What This Template Is For
A message queue sits between producers and consumers, buffering work so that the producer does not need to wait for the consumer to finish processing. This decoupling is the foundation of reliable async processing. Without a queue, a spike in traffic overwhelms downstream services directly. With a queue, the spike is absorbed, and consumers process work at their own pace.
This template helps engineering and product teams design a message queue system. It covers queue topology, message routing, consumer scaling, backpressure management, retry and dead letter strategies, and operational monitoring. Whether you are introducing queues for the first time or redesigning an existing system, this template ensures you address every critical design decision before writing code.
For the broader context of how asynchronous patterns fit into product architecture, the Technical PM Handbook covers engineering collaboration for infrastructure decisions. If your queue design involves evaluating technologies (RabbitMQ vs SQS vs Kafka), document that choice in an architecture decision record. Teams working with microservices will find queues essential for inter-service communication. For understanding the performance characteristics of your queue system, the technical spec template provides a complementary structure.
How to Use This Template
- Start by identifying every producer and consumer in your system. List what messages each produces and what processing each consumer performs.

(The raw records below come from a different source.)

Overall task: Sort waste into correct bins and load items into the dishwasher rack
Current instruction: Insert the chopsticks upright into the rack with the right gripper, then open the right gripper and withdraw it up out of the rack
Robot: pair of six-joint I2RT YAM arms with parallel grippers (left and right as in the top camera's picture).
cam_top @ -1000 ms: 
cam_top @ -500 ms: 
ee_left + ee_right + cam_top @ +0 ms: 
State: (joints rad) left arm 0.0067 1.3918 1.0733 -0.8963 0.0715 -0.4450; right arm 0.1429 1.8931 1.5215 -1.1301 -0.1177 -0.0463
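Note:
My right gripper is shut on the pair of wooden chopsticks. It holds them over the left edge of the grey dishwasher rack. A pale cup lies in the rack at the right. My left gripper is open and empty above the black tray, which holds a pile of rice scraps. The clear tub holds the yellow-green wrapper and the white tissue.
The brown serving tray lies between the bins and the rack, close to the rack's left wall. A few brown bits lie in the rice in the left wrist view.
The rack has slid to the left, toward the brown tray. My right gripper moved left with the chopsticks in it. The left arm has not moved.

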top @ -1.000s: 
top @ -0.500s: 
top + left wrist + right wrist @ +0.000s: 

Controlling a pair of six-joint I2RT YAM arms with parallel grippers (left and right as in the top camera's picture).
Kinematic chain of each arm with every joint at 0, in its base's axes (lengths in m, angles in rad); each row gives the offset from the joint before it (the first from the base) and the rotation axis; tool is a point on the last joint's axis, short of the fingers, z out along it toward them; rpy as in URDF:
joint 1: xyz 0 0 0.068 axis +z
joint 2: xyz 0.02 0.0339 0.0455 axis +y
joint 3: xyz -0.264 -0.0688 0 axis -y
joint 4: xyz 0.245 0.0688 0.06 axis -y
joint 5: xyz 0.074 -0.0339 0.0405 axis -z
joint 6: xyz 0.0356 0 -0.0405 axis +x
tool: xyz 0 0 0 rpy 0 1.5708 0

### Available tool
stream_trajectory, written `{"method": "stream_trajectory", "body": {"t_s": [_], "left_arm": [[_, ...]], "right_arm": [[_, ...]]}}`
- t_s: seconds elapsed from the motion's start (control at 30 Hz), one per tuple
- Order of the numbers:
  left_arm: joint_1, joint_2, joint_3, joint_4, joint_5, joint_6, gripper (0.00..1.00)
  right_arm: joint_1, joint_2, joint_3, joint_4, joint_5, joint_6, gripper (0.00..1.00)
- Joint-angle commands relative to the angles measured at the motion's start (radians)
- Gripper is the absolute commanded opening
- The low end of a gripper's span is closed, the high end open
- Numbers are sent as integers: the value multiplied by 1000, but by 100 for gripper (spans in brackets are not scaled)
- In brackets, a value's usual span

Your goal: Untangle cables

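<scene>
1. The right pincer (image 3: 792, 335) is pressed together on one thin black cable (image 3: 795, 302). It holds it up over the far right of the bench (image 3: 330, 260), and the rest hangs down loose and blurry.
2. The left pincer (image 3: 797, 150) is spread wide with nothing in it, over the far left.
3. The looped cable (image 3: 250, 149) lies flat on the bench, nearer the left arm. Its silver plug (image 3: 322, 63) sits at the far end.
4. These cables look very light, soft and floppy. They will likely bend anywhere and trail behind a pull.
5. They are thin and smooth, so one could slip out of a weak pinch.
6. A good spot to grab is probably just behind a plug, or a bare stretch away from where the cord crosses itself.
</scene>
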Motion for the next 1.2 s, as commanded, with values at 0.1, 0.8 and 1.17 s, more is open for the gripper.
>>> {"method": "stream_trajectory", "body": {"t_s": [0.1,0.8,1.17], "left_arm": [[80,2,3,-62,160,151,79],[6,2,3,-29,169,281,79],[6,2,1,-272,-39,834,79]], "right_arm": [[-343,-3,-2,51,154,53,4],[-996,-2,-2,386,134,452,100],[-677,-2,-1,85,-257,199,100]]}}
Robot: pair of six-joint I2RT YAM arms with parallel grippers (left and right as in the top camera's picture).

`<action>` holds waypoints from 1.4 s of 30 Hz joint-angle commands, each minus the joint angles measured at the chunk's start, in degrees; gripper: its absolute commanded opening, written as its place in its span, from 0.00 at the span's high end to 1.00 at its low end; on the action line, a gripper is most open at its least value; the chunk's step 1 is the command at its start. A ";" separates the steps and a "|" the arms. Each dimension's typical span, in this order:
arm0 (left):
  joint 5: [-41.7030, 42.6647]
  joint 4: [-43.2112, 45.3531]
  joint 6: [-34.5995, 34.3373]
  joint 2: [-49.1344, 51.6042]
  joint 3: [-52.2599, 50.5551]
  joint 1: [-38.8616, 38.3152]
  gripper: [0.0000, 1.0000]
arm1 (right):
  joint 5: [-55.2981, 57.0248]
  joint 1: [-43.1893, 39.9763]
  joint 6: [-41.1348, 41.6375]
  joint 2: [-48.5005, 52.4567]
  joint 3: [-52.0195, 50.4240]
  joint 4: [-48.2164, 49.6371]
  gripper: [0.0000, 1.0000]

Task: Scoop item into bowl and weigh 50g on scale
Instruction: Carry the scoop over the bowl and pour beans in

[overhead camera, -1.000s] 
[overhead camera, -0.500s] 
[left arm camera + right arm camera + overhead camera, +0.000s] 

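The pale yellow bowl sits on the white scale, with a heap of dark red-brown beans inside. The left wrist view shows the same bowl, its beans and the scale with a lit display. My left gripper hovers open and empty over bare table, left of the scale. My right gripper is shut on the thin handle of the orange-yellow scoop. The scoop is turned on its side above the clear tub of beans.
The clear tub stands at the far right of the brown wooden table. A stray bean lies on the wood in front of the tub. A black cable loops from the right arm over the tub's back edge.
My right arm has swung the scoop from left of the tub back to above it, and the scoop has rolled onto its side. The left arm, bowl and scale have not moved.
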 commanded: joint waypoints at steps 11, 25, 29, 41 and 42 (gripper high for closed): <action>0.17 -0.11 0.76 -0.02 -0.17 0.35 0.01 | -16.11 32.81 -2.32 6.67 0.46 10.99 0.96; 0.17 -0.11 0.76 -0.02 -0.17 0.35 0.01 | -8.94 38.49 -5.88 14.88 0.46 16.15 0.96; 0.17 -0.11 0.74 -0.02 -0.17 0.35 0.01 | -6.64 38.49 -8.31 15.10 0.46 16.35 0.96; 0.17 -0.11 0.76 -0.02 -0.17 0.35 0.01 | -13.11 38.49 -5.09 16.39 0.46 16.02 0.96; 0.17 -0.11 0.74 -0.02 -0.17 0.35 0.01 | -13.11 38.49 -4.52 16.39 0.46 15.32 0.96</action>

- Choose your queue topology: point-to-point (one consumer per message), fan-out (multiple consumers per message), or topic-based routing. The right topology depends on your use case.
- Define message schemas before implementation. Include an envelope with metadata (messageId, timestamp, type, correlationId) and a typed payload.
- Set delivery guarantees per queue. Not every queue needs exactly-once semantics. Analytics queues can tolerate at-most-once. Payment queues need at-least-once with idempotent consumers.
- Design your error handling strategy. Every message that cannot be processed needs a destination: retry queue, dead letter queue, or alert.
- Plan capacity and scaling. How many messages per second at peak? How many consumers do you need to keep up? What happens when consumers fall behind?
The Template
System Overview
| Field | Details |
|---|---|
| System Name | [Name of the queue system or domain] |
| Author | [Name] |
| Date | [Date] |
| Status | Draft / In Review / Approved |
| Queue Technology | [e.g., RabbitMQ, AWS SQS, Redis Streams, Kafka, NATS JetStream] |
| Related Docs | [Links to ADRs, tech specs, PRDs] |
Business Context
[2-3 paragraphs describing:]
- [What business problem the queue system solves]
- [Current architecture and its limitations (e.g., synchronous bottlenecks, cascading failures)]
- [Expected message volume: messages/second at steady state and peak]
- [Latency requirements: how quickly must messages be processed?]
Queue Topology
| Queue Name | Type | Producers | Consumers | Messages/sec (peak) | Retention |
|---|---|---|---|---|---|
[e.g., notifications.email] | Point-to-point | [Service name] | [Service name] | [number] | [e.g., 7 days] |
[e.g., orders.processing] | Point-to-point | [Service name] | [Service name] | [number] | [e.g., 14 days] |
[e.g., events.analytics] | Fan-out | [Multiple services] | [Analytics, Reporting] | [number] | [e.g., 30 days] |
Topology type: [Point-to-point / Fan-out / Topic-based routing / Combination]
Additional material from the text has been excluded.